I am the unusual political creature who is both unapologetically America First and firmly pro-Israel. As someone on the older edge of the millennial generation, it falls to people like me to bridge the realism of the MAGA movement with the strategic clarity of the postwar Republican tradition. These positions are not in conflict. Properly understood, they are aligned.

America is not a moral abstraction. It is a great power. We built a global architecture of alliances, bases, and forward presence for one purpose: to advance American interests. From the Pacific to Europe, our position in the world is not charity. It is leverage. It allows us to shape outcomes on favorable terms while minimizing the cost in American blood and treasure.

The Middle East follows the same logic.
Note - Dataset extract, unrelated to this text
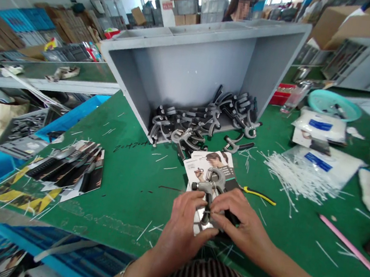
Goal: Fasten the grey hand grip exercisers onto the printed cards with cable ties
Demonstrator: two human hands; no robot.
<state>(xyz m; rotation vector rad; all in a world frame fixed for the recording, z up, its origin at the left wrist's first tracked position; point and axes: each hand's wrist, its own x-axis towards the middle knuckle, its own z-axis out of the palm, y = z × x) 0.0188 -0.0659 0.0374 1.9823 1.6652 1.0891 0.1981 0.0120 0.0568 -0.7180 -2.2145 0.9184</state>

The United States operates from Al Udeid in Qatar, maintains the Fifth Fleet in Bahrain, and sustains a network of relationships across Saudi Arabia, Kuwait, Jordan, and Iraq. Yet most of these are not true alliances. They are arrangements of convenience. When pressure rises, these states hedge. Qatar shelters Hamas leadership. Others flirt with China and align themselves with alternative power centers. They accept American protection while preserving optionality. That is not partnership.

Israel is different. Israel acts. Israel fights. Israel delivers. It provides actionable intelligence on Iran and terrorist networks. It develops battlefield technology that strengthens American capabilities. It directly degrades shared threats, including Hamas, Hezbollah, and Iranian proxy forces, reducing the burden that would otherwise fall on the United States. In a region defined by hesitation, Israel operates with clarity and force. That makes it valuable.

But value does not erase hierarchy. The alliance only works if America leads.

The United States is the senior partner. Israel is the junior partner. This is not a statement of preference. It is a statement of fact. The American economy approaches $28 trillion. Israel’s is roughly $550 billion. The United States has a population of about 340 million. Israel has a population of fewer than 10 million. American power underwrites the global system. It provides the capital, the weapons, the diplomatic cover, and the military umbrella that sustain the regional balance. Remove American power, and the structure collapses.

Because we carry the system, we set the terms. Every American should understand that Israel is the junior partner. Every Israeli should understand that American interests are paramount. Clarity is not hostility. It is stability. It prevents drift. It prevents resentment. It prevents the kind of strategic confusion that turns a useful alliance into a liability.

A junior partner aligns with the strategic direction of the senior partner. Not the reverse. That means no blank checks. No automatic commitments. No expectation that American power will be deployed for objectives that do not directly advance American security and prosperity. Any framework that reverses this order is not America First.

This is why support for Israel, when properly structured, is not a contradiction. It is an extension of American strategy. We do not retreat from the world. We shape it. We maintain relationships that produce tangible returns. We keep partners who punch above their weight, but only if they operate within a structure that serves American interests.

Some voices on the right, including Candace Owens, Tucker Carlson, and Nick Fuentes, reject this framework. They argue for distancing ourselves from Israel while showing a degree of sympathy for actors rooted in Islamic fundamentalism. This is not realism. It is incoherence. It abandons the one regional partner that actively confronts shared enemies, while downplaying the threat posed by movements that openly define themselves in opposition to the United States.

America First does not mean isolation. It means prioritization. It means discipline. It means understanding that alliances are tools, not obligations. They exist to serve American power, not dilute it.

The United States built the current international order. We maintain it. We decide how it is used. The alliance with Israel remains valuable, but only under one condition: the hierarchy is respected and the benefits flow in the right direction. This should be reflected in policy through conditional aid, operational coordination tied to U.S. objectives, and a clear doctrine that American force is never committed absent direct national interest.

America First. Always. Without exception.